About
Enemy Wave Tool

The Goal


Gif of Boids

Shroom Defenders

Shroom Defenders is a tower defence game made by second year students as a part of AIE's advanced diploma course. I was the tools programmer on this team.



The Requirements

The project requires defined wave durations, spacing of enemies, multiple defined spawn directions per wave, multiple types of enemies, as well as the ability to be hooked up to indicators that warn the player which direction enemies will come from. All of this is to be achieved in a way that is accessible to designers.

Wave Tool Interface Plan

Interface Plan


The above plan features dropdowns for selecting enemy types, as well as a selector for timing logic. With Previous will define that a batch of enemies spawns alongside the previous one, while After Previous will define that a batch will wait for the previous to end. Additional delay timers will be added for finer tuning of the waves.

29th June - 2nd July 2023

Prototyping


Wave Tool Selector

Wave Selector


The first thing I wanted to get working was a sidebar that allows switching between the waves the user would like to edit. This will allow the content fields to be better seperated and contained, and hopefully allow for less mental load on the designers.

The way it was implemented here is by containing a list of waves, along with an index representing which is currently selected. The selected index changes when a different wave button is clicked. Also included were Add and Remove buttons which would create a new wave entry, or remove the most recently created one, respectively.


Wave Tool Content Fields

Wave Content Fields


The created data is stored in a custom asset file using Unity's in-built Scriptable Objects. This will allow for the creation of multiple wave collections so multiple designers can iterate on them at once if they wish, or support the need for multiple levels should it arise. Also, the way removing a wave worked was revamped to allow for any wave to be removed rather than simply the most recently created one.

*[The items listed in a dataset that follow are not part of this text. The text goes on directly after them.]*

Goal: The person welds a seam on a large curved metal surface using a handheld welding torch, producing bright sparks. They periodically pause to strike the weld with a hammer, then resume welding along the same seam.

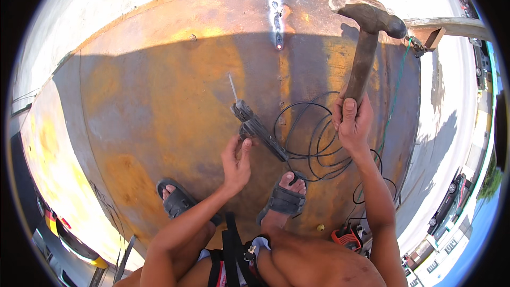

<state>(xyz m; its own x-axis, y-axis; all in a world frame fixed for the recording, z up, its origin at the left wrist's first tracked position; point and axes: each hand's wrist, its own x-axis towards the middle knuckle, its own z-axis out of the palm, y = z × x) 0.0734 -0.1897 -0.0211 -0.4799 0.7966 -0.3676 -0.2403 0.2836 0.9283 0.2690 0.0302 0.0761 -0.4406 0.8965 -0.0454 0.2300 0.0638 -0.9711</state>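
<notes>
My right hand [353,122] is closed round the lower end of a hammer's handle. The hammer [366,48] is raised, its dark metal head at the top, one end rounded. In my left hand [236,163] is a black welding electrode holder [260,130], gripped with curled fingers partly hidden at its edge. A thin welding rod [232,87] sticks out of its far end. Beyond both hands, a weld seam [276,18] runs along the rusty steel plate [175,90], with a small red glow at its near end.
A black cable [313,154] lies in loops right of the holder. My sandalled feet [284,196] are on the plate. An orange-and-black device [347,238] sits at lower right. A green line [396,93] runs along the right side, near a metal bracket [427,40]. Parked vehicles [447,199] stand beyond.
</notes>
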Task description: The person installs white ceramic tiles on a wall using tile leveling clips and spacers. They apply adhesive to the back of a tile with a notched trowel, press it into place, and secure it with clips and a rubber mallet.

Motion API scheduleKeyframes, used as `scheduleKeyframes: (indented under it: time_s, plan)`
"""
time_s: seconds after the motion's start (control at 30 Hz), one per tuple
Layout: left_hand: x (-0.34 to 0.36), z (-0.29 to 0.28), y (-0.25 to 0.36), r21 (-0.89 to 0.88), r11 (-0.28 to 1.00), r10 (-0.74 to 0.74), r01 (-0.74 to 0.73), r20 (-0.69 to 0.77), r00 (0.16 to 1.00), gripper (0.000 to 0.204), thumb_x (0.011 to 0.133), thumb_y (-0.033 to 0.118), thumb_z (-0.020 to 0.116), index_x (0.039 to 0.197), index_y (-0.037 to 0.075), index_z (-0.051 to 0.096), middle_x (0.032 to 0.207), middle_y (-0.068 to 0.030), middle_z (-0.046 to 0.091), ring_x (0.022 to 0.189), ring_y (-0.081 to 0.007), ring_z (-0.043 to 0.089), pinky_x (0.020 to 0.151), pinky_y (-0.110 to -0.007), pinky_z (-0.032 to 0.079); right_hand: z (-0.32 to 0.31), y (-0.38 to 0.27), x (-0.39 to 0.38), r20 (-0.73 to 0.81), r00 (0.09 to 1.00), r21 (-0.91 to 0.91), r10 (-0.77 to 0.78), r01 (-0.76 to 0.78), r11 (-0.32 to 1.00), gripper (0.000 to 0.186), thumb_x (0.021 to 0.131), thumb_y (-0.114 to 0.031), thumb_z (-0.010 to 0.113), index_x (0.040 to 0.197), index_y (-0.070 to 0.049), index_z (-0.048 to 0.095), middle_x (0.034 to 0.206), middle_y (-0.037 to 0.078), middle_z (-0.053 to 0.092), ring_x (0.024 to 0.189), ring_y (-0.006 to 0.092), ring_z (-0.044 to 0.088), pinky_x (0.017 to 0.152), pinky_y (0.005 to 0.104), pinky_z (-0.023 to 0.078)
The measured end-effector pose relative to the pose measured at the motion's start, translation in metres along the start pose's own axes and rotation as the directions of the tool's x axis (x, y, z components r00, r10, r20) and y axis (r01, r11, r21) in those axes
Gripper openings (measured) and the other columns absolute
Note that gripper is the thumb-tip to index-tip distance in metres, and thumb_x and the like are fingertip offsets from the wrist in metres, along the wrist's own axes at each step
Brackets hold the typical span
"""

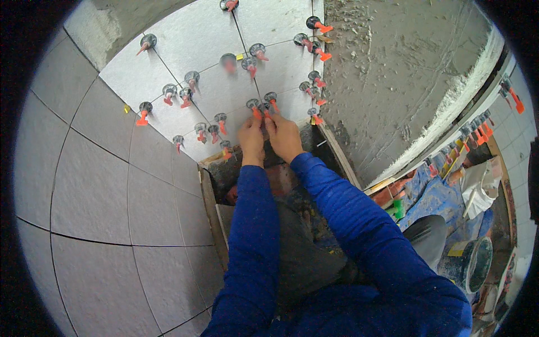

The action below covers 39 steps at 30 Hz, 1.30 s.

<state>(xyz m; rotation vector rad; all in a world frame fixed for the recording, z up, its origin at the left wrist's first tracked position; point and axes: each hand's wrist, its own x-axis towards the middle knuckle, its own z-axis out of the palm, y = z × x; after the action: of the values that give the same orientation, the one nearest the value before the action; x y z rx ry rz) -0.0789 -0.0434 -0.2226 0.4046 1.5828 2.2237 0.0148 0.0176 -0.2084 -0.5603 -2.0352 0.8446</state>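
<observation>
My left hand (251, 139) and my right hand (285, 138) reach side by side to the lower edge of the white tiles (208, 62). The fingers of both are closed around the red T-handles of tile levelers, round dark-grey caps set along the joints. The left hand is at one leveler (254, 105), the right at another (266, 109) close beside it. Just above the right hand, a third leveler (271, 98) stands free. Several more sit along the joints, such as one (191, 78) to the left. My fingertips partly hide the handles.
Large grey tiles (92, 180) fill the left side. Rough grey mortar (393, 84) lies on the right. A wood-edged gap (337, 154) opens below my hands. At the lower right are a bucket (466, 263), a blue sheet (429, 202) and a row of spare levelers (478, 130).
</observation>
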Motion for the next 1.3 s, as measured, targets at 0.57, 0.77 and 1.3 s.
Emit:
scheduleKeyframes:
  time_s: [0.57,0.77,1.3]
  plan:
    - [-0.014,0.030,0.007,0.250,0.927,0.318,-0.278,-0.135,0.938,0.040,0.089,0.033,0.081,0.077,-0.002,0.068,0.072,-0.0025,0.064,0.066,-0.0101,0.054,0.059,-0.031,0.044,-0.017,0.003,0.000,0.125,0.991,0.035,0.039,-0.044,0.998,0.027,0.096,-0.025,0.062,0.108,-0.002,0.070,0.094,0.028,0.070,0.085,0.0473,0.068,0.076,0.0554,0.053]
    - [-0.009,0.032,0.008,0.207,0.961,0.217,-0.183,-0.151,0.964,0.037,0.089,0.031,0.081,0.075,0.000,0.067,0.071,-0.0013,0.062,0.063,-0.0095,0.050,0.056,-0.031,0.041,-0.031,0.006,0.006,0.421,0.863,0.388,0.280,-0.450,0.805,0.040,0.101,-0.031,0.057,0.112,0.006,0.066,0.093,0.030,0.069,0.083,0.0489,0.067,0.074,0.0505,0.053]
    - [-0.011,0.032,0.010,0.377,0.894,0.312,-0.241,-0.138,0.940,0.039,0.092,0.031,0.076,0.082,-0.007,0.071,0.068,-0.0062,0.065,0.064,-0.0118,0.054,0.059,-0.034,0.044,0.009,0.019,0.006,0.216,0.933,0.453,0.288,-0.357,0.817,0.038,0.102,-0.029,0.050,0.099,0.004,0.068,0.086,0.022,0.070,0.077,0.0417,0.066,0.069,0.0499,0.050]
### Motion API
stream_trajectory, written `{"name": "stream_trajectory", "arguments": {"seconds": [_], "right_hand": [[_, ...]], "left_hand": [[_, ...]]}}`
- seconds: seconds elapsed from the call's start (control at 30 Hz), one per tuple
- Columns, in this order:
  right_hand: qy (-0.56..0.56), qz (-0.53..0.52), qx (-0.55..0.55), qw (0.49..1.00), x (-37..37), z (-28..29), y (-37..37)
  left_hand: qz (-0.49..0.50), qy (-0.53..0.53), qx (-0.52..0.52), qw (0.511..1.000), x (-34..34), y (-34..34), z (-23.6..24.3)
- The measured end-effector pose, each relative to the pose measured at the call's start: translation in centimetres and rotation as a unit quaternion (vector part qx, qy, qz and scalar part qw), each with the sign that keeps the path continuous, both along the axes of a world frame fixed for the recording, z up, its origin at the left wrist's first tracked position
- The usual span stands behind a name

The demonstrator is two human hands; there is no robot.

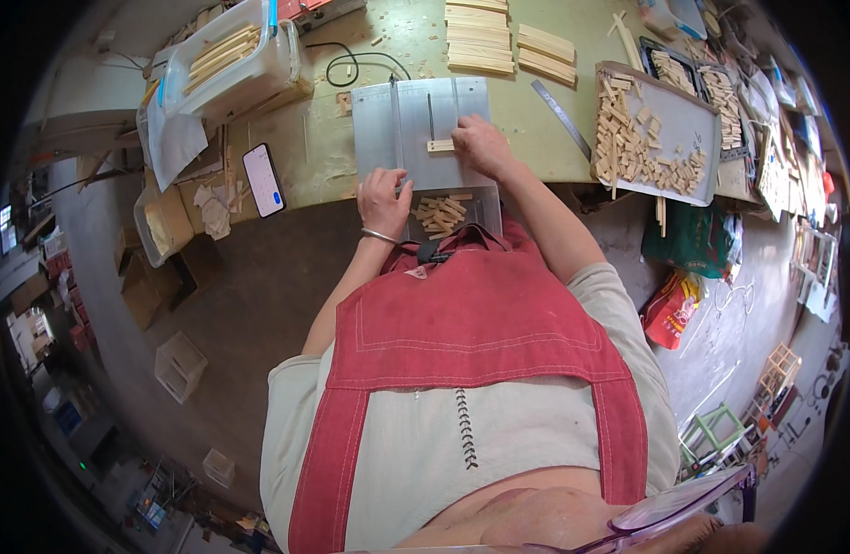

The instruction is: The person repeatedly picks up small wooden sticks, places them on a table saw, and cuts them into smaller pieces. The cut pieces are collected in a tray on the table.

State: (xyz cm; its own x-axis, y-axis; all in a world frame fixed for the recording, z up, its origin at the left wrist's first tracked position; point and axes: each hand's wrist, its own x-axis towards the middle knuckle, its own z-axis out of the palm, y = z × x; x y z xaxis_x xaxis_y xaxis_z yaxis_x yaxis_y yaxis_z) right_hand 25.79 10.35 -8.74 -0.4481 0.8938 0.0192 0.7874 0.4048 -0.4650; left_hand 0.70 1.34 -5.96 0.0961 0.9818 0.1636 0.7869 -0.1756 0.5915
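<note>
A grey metal plate (374, 125) with a narrow slot and a raised rail lies on the bench in front of me. Across it sits a short pale wooden strip (440, 146) with small dark marks. My right hand (482, 148) is closed at the strip's right end, fingers pinched on it; the fingertips are partly hidden. My left hand (385, 200) rests by the plate's front left edge, thumb apart from the loosely bent fingers, with nothing seen in it. Between my forearms, under the plate's front edge, a tray holds several small wooden pieces (440, 212).
Right of the plate are a steel ruler (561, 118) and a tray (706, 189) of small wooden blocks. Stacked wooden slats (480, 37) lie at the back. A phone (263, 180) and a clear plastic bin (180, 88) stand left. A black cord (355, 57) curls behind.
</note>
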Motion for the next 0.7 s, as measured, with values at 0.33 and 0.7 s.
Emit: {"name": "stream_trajectory", "arguments": {"seconds": [0.33,0.7], "right_hand": [[0.009,0.014,0.009,1.0,0.09,-0.37,0.57],[-0.005,0.016,0.009,1.0,0.05,-0.32,0.76]], "left_hand": [[-0.003,-0.002,-0.011,1.0,0.11,0.06,0.09],[-0.008,0.006,-0.013,1.0,0.05,-0.08,-0.28]]}}
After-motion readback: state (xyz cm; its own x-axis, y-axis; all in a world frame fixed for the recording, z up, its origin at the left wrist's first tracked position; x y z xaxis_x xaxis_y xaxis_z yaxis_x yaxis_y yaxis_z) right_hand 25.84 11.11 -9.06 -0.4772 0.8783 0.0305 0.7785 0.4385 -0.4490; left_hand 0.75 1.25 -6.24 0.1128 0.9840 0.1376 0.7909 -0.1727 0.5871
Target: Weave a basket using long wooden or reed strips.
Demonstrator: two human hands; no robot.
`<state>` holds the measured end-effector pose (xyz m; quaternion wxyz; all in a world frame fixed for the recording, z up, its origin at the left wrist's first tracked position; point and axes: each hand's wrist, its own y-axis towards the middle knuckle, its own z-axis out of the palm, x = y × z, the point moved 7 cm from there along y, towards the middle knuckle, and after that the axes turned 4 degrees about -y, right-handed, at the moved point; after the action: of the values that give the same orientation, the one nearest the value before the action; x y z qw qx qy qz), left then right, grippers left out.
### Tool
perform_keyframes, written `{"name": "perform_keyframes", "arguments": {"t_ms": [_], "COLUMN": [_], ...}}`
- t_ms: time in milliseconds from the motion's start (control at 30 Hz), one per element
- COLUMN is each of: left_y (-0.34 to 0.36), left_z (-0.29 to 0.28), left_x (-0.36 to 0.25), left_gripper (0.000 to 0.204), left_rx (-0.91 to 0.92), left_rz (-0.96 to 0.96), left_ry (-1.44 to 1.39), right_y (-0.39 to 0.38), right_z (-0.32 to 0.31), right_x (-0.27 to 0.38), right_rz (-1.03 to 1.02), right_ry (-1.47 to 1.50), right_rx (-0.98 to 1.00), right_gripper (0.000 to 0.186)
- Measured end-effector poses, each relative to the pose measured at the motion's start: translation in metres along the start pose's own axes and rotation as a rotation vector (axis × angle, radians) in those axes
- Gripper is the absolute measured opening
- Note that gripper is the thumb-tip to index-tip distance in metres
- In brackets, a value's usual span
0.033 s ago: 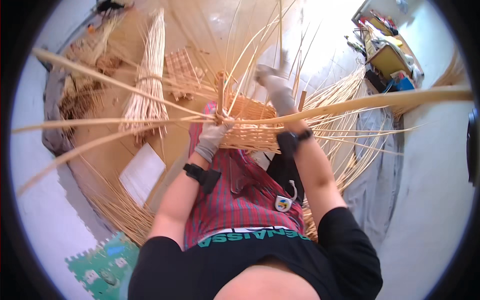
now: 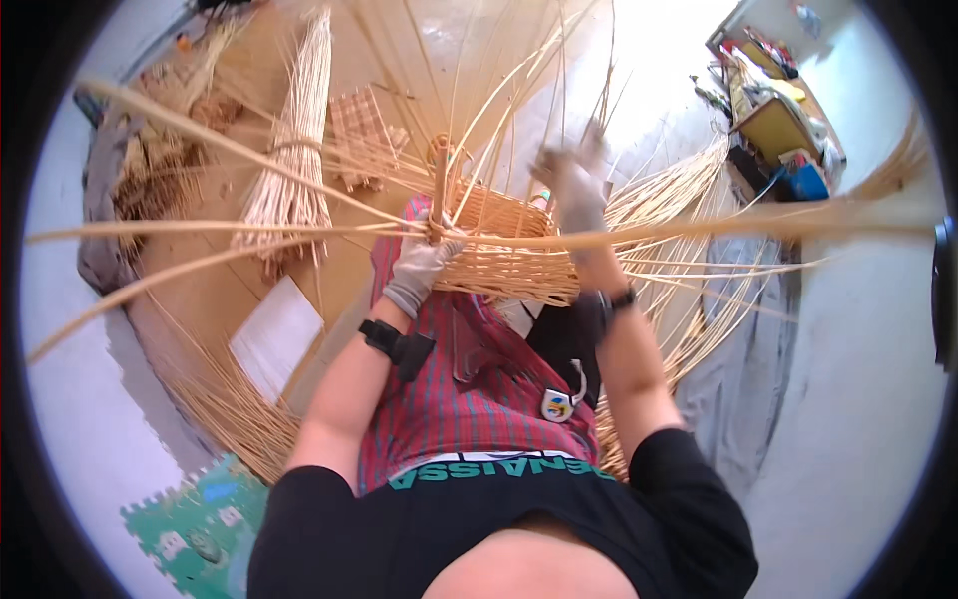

Each wave's data is handled by a struct, which further contains structs for each batch of enemies a wave could spawn. An enemy prefab would be specified, and along with that a user can define the individual spacings between enemies, as well as between batches of them.

The idea for batches came about as a solution to how to group enemies such that a designer can define a wave like the following example: 1x Strong Enemy, 5x Medium Enemies, and 10x Weak Enemies, without the need to input each enemy seperately, or randomly distribute between the enemy types.

19th September 2023

Initial Implementation

Up until this point for our proof of concept I had simply been instantiating enemies at t=0 on a spline and progressing them along it. This was fine for getting the idea across but the enemies were eventually going to use a flocking algorithm so a wave spawner was needed. I was to make a limited version for alpha that was for the most part technically complete, even if it needed to later be improved for use. Due to a lack of designer workpower on the project at the time considerations also needed to be made to ensure not a huge amount of tweaking would be needed.

Alpha Gameplay GIF

Alpha Gameplay


The result of this was a system that allowed for the defining of which enemies would appear on a wave, the total amount of enemies the wave contained, and the duration the wave would last. Also a bit later the option was added to choose the direction enemies came from instead of it being random.

8th November 2023

Aligning With Final Requirements

Once time between other tasks allowed it I got to work on bringing the wave spawner up to date with the projects needs, and support the fact that there was now a designer wanting to balance the waves and finding the initial implementation too limiting.

Gold Gameplay GIF

Gold Gameplay


This resulted in a system that allowed for almost all of my originally planned features. Batch grouping was one of the most interesting challenges, as the designers wanted to define waves duration in seconds instead of via enemy spacing. The way of solving this was by calculating an "effective" enemy count by grouping together batches that played in sync and adding the duration of each groups longest batch.

Post Mortem

Overall this tool is something I am happy with and I was really glad to be able to provide it to the team. If I had more time I would have loved to implement timed delays between batches, as well as the planned cleaner interface.

Gif of Late Game Waves

Late Game Hordes


I learned a lot from this experience, including the challenges of fitting a tool to designer requirements, needing to make creative decisions and problem solve new requirements as they cropped up, as well as how fitting such an integral tool's development into a project timeline looks.